Third, Marvel has not even started developing movies based on Captain America and Thor. Based on the popularity of these characters, there is a very high probability that these moves will be block busters in the future. Therefore, even if audiences temporarily tire of Spider-Man and X-men films, Marvel can fall back on its very strong “bench” of “reserve” characters.
Marvels characters “compete” with characters from DC comics and other (much smaller) comic publishing franchises. The 3 top characters in the DC comic’s franchise (superman, batman, cat-women) which is owned by AOL-Time Warner have been grossly mismanaged. Many fans consider the last few movies based on these characters to be “insultingly bad”.
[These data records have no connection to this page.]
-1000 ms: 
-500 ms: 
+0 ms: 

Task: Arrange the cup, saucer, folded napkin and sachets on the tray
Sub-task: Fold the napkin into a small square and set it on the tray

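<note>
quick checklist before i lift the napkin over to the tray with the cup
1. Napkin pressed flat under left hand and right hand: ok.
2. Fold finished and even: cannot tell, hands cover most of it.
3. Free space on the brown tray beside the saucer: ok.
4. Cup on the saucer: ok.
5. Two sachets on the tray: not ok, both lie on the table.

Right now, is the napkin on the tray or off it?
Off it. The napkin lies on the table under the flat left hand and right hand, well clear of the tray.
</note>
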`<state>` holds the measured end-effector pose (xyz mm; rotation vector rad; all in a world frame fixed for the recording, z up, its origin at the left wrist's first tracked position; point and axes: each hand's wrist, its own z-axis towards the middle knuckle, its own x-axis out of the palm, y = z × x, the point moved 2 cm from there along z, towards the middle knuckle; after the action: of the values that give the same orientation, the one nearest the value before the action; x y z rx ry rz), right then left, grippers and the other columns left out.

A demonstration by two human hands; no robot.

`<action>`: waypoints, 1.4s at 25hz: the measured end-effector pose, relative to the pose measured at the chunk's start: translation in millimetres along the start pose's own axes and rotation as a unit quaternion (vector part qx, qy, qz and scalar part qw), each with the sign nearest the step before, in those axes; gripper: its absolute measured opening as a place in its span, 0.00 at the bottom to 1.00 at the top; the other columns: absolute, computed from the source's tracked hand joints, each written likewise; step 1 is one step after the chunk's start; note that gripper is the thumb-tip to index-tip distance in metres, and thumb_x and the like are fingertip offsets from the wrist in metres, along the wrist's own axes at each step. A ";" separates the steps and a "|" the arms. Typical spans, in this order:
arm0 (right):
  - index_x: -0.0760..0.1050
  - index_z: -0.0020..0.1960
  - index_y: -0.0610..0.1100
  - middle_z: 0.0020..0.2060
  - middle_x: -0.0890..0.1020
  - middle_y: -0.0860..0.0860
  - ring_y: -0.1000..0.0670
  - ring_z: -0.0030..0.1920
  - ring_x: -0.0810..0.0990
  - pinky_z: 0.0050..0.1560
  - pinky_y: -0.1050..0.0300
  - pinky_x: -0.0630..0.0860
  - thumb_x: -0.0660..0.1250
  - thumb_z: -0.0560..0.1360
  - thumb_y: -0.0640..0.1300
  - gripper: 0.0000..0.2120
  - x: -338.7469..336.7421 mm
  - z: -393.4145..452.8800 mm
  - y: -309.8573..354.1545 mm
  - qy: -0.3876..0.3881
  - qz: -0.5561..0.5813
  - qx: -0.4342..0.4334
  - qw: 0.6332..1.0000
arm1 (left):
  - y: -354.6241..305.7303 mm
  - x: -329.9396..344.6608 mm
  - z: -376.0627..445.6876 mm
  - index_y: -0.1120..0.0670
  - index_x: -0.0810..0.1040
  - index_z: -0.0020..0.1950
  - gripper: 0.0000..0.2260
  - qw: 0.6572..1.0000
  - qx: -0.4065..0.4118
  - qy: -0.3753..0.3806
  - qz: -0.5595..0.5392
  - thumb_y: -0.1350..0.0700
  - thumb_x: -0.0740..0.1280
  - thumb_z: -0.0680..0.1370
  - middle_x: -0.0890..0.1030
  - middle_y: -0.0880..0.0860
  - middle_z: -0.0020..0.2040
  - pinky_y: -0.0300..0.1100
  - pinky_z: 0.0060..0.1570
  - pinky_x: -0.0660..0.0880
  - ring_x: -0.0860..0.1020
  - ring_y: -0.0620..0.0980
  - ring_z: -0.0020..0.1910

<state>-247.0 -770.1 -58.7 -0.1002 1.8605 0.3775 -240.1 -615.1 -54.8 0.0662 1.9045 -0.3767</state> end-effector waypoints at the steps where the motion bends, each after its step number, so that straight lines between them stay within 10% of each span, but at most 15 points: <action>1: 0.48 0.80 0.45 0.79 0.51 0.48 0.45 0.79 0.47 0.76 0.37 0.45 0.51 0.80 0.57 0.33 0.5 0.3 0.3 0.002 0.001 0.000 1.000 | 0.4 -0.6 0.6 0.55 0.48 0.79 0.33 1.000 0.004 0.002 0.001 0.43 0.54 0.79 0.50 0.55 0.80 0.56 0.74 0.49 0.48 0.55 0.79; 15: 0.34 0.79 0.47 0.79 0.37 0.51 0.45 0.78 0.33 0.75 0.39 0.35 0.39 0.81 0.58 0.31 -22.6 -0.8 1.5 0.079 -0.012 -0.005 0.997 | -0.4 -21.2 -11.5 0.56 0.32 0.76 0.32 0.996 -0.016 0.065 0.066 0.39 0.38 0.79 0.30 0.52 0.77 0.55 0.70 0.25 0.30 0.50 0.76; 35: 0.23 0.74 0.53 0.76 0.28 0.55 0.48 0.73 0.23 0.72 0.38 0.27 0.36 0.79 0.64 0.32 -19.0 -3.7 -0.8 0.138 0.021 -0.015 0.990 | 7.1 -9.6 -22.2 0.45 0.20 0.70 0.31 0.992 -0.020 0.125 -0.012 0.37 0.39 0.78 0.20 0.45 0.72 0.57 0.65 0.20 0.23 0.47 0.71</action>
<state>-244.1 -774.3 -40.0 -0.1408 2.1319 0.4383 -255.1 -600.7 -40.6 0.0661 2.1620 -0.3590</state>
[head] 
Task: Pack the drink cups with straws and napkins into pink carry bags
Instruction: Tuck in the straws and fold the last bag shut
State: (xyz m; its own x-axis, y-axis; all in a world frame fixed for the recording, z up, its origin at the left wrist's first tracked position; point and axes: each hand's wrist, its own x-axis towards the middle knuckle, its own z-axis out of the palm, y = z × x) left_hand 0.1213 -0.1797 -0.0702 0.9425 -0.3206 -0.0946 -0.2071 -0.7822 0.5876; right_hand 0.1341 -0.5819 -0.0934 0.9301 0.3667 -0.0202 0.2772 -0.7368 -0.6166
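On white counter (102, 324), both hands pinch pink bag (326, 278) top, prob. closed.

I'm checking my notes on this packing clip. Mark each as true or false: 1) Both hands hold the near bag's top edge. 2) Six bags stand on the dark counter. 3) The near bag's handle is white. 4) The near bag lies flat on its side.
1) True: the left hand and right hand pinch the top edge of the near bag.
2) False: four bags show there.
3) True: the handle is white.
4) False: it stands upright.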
In the authors opinion (which is shared by many others), Marvels characters are much more interesting than those of DC comic’s since they have a history and posses character flaws and weaknesses.
Marvel is led by Isaac Perlmutter who became CEO in October, 2004. Mr. Perlmutter, who is Marvels largest shareholder, has been actively involved in the management of the Company since acquiring its predecessor in 1990. He has served as a director of the Company since 1993, served as Chairman of the Board from 1993 to 1995, and was named Vice Chairman of the Board in 2001.
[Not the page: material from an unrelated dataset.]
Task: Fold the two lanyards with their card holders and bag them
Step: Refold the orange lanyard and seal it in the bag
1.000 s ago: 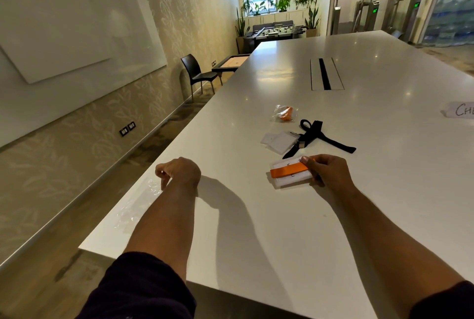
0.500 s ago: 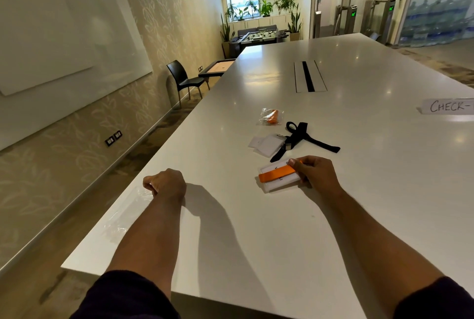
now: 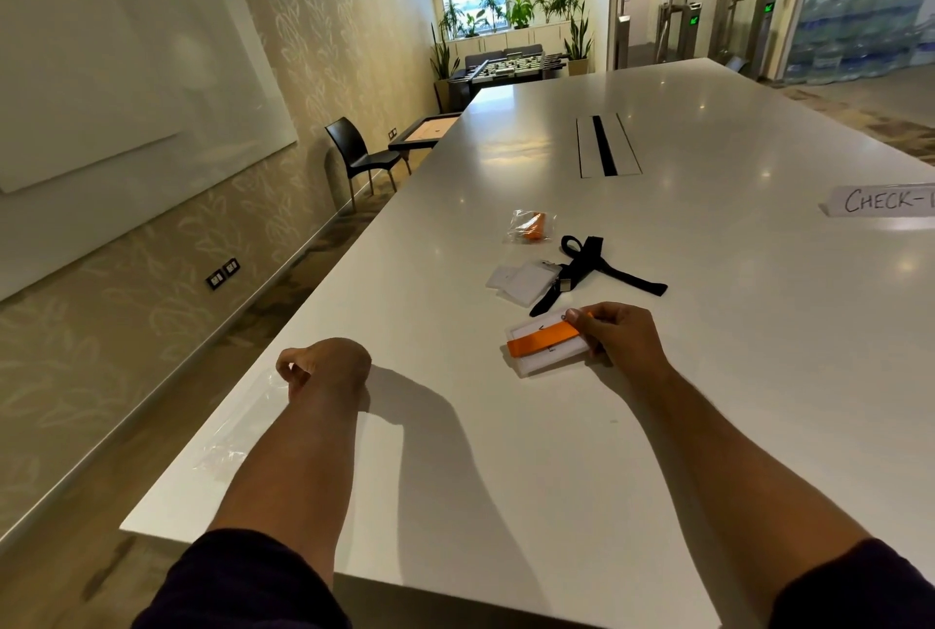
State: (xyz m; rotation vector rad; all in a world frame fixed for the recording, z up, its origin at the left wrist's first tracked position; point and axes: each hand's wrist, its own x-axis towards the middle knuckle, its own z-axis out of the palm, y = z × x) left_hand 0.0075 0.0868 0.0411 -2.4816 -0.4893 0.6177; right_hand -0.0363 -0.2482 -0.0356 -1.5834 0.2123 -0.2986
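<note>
My right hand (image 3: 620,332) pinches the folded orange lanyard (image 3: 541,340) against its holder (image 3: 551,359): light, floppy, liable to unfold. My left hand (image 3: 324,367) pinches a slippery bag (image 3: 243,426).

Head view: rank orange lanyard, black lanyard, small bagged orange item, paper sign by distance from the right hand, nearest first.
1. Orange lanyard: in the right hand grip.
2. Black lanyard: just beyond the hand.
3. Small bagged orange item: farther, slightly left.
4. Paper sign: far right edge.

one wide-angle view only — worn on the person's head, looking forward and down along the long glossy white table (image 3: 506,476), close over both forearms, far enough to take in the room's end wall.
</note>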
Marvel will likely have net income of about $200M in 2009 (see model). Assuming a conservative P/E of 15 at that time, we get a market cap of $3.0B in 5 years. Since CAPEX is almost zero, I assume net income between 2005 and 2009 will be returned to shareholders through share repurchases. Plugging these numbers with the current stock price in a DCF shows an annual compounded return of 17.5% until 2009.
DCF Calculation Explanation:
Net Income in 2009 $200.7M From model above
Multiple 15 Conservative P/E multiple
M-cap in 2009 $3,011M = $200.7 X 15
Discount Rate 17% Discount rate for DCF calculation
Present value of market-cap in 2009 $1373.4M = $3011 discounted 5 years back at 17%
Present value of cash flows between 2005 and 2009 $503.8M From model above
DCF value in 2005 $1,877M = $1373.4 + $503.8
Shares outstanding 106M
Stock options outstanding 10M 10M stock options outstanding at weighted average conversion price of $7.5
Stock price $17.6
Fully diluted market-cap $1967M = ((106M + 10M) * $17.6) – (10M * $7.5)
Net cash on balance sheet $135M
Enterprise value $1832M = $1967M – $135M
As can be seem from this table, an EV calculation and a DCF calculation at 17% give us approximately the same value, so investing in MVL today should yield an annualized return on 17% until 2009.
The bear case (possible risks)
There are 3 main risks for Marvel:
1) Audiences get tired of super-hero based films.
2) Marvel’s movies fail in the box-office.
3) Competition increases dramatically.
A brief response to these arguments is:
1) While it is not possible to predict audience tastes in the future, Marvel’s characters have been very compelling to date. Marvel currently has 2 “tent-pole” franchises (Spider-man and X-men) and will probably develop at least one more (Fantastic four, Namor, Captain America, Thor, or Wolverine). Marvel can launch a Tent-Pole film once every year while alternating between its 3 or 4 main franchises. This strategy will increase Marvels chance of having at least one block-buster every year while not overusing any one franchise.
2) Marvel works closely with its studio licensees to make sure that they produce quality films. Unlike other movie franchises that often rely only on special effects, Marvel makes sure that all of its movies have an interesting story line.
3) The only serious competitor in the “super-hero” segment is DC-comics. This competitor was discussed above.